What to do >>
Retype each line of the listing below, word for word.

■ ■ ■ ■

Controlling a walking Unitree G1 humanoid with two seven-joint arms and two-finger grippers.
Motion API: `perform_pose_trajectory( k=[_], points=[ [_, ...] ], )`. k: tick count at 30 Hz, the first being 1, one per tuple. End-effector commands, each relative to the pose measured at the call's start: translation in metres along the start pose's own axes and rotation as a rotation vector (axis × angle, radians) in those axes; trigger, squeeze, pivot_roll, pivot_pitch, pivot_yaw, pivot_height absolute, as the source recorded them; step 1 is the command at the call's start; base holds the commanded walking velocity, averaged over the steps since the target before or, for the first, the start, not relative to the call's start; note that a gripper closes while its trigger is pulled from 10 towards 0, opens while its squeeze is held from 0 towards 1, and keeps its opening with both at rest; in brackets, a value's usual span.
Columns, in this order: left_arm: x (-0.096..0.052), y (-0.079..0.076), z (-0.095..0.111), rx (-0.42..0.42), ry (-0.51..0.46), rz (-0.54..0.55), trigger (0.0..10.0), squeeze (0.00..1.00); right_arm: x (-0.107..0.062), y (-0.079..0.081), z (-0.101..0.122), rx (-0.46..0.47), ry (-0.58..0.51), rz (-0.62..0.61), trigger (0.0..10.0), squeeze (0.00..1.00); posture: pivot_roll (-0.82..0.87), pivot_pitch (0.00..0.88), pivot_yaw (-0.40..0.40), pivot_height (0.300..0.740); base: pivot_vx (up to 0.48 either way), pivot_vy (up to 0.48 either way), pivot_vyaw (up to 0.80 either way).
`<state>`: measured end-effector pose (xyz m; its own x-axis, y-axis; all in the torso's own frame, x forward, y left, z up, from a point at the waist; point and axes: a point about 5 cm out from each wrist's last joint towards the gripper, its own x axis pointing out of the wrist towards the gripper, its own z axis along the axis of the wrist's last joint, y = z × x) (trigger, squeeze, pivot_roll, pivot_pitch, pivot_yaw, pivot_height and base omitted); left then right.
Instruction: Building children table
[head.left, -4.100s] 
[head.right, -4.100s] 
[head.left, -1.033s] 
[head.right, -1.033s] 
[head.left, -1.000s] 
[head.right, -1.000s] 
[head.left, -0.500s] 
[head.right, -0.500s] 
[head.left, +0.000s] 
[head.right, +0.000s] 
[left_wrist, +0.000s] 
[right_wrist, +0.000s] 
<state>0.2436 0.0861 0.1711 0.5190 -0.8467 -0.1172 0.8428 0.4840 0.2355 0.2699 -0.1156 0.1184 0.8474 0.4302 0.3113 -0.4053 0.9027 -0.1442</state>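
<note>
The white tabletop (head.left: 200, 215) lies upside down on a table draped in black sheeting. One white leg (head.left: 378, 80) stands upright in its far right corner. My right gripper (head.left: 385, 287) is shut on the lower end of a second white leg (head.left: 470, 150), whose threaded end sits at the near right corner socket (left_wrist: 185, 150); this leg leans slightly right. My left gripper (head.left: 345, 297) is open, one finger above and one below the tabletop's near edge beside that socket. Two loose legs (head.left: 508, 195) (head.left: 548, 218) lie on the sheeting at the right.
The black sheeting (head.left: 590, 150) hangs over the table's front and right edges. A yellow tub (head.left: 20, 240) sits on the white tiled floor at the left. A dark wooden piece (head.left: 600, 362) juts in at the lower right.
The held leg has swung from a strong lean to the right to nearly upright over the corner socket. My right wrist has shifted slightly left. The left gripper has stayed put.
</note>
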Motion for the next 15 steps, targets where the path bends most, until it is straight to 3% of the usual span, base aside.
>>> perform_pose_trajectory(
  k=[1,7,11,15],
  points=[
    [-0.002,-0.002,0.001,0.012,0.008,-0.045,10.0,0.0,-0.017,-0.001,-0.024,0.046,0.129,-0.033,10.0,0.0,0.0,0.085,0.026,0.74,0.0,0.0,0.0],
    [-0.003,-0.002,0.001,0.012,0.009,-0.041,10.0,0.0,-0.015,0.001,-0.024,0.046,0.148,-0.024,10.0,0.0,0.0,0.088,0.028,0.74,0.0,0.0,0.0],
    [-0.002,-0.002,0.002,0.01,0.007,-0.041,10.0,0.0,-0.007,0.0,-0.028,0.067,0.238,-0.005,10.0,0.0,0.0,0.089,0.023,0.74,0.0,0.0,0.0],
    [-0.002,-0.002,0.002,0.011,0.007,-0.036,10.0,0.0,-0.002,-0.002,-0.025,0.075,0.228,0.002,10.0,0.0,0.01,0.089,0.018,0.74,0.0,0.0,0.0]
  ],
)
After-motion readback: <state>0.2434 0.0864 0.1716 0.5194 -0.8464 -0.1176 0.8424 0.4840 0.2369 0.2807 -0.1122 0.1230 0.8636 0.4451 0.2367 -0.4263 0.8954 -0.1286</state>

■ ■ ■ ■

Task result >>
Controlling a walking Unitree G1 humanoid with two seven-joint arms and two-finger grippers.
Motion API: `perform_pose_trajectory( k=[_], points=[ [_, ...] ], )`. k: tick count at 30 Hz, the first being 1, one per tuple. End-effector commands, each relative to the pose measured at the call's start: translation in metres along the start pose's own axes and rotation as a rotation vector (axis × angle, radians) in those axes; trigger, squeeze, pivot_roll, pivot_pitch, pivot_yaw, pivot_height absolute, as the source recorded them; step 1 is the command at the call's start; base holds the commanded walking velocity, averaged over the steps since the target before or, for the first, the start, not relative to the call's start; note that a gripper closes while its trigger is pulled from 10 towards 0, opens while its squeeze is held from 0 towards 1, and keeps its opening with both at rest; in brackets, a value's usual span.
Columns, in this order: left_arm: x (-0.096..0.052), y (-0.079..0.076), z (-0.095..0.111), rx (-0.42..0.42), ry (-0.51..0.46), rz (-0.54..0.55), trigger (0.0..10.0), squeeze (0.00..1.00); right_arm: x (-0.107..0.062), y (-0.079..0.081), z (-0.101..0.122), rx (-0.46..0.47), ry (-0.58..0.51), rz (-0.62..0.61), trigger (0.0..10.0), squeeze (0.00..1.00); posture: pivot_roll (-0.82..0.87), pivot_pitch (0.00..0.88), pivot_yaw (-0.40..0.40), pivot_height (0.300..0.740); base: pivot_vx (up to 0.48 either way), pivot_vy (up to 0.48 either way), pivot_vyaw (up to 0.80 either way).
`<state>`: measured end-effector pose (xyz m; its own x-axis, y-axis; all in the torso's own frame, x forward, y left, z up, from a point at the waist; point and axes: a point about 5 cm out from each wrist's last joint towards the gripper, its own x axis pointing out of the wrist towards the gripper, its own z axis along the axis of the wrist's last joint, y = z × x) (trigger, squeeze, pivot_roll, pivot_pitch, pivot_yaw, pivot_height and base omitted); left then right.
Instruction: Building children table
[head.left, -4.100s] 
[head.right, -4.100s] 
[head.left, -1.033s] 
[head.right, -1.033s] 
[head.left, -1.000s] 
[head.right, -1.000s] 
[head.left, -0.500s] 
[head.right, -0.500s] 
[head.left, +0.000s] 
[head.right, +0.000s] 
[left_wrist, +0.000s] 
[right_wrist, +0.000s] 
<state>0.2436 0.0861 0.1711 0.5190 -0.8467 -0.1172 0.8428 0.4840 0.2355 0.2699 -0.1156 0.1184 0.8474 0.4302 0.3113 -0.4053 0.9027 -0.1442</state>
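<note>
The white tabletop (head.left: 200, 215) lies upside down on a table draped in black sheeting. One white leg (head.left: 378, 80) stands upright in its far right corner. My right gripper (head.left: 385, 287) is shut on the lower end of a second white leg (head.left: 470, 150), whose threaded end sits at the near right corner socket (left_wrist: 185, 150); this leg leans slightly right. My left gripper (head.left: 345, 297) is open, one finger above and one below the tabletop's near edge beside that socket. Two loose legs (head.left: 508, 195) (head.left: 548, 218) lie on the sheeting at the right.
The black sheeting (head.left: 590, 150) hangs over the table's front and right edges. A yellow tub (head.left: 20, 240) sits on the white tiled floor at the left. A dark wooden piece (head.left: 600, 362) juts in at the lower right.
The held leg has swung from a strong lean to the right to nearly upright over the corner socket. My right wrist has shifted slightly left. The left gripper has stayed put.
</note>
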Motion for the next 15 steps, targets where the path bends most, until it is straight to 3% of the usual span, base aside.
>>> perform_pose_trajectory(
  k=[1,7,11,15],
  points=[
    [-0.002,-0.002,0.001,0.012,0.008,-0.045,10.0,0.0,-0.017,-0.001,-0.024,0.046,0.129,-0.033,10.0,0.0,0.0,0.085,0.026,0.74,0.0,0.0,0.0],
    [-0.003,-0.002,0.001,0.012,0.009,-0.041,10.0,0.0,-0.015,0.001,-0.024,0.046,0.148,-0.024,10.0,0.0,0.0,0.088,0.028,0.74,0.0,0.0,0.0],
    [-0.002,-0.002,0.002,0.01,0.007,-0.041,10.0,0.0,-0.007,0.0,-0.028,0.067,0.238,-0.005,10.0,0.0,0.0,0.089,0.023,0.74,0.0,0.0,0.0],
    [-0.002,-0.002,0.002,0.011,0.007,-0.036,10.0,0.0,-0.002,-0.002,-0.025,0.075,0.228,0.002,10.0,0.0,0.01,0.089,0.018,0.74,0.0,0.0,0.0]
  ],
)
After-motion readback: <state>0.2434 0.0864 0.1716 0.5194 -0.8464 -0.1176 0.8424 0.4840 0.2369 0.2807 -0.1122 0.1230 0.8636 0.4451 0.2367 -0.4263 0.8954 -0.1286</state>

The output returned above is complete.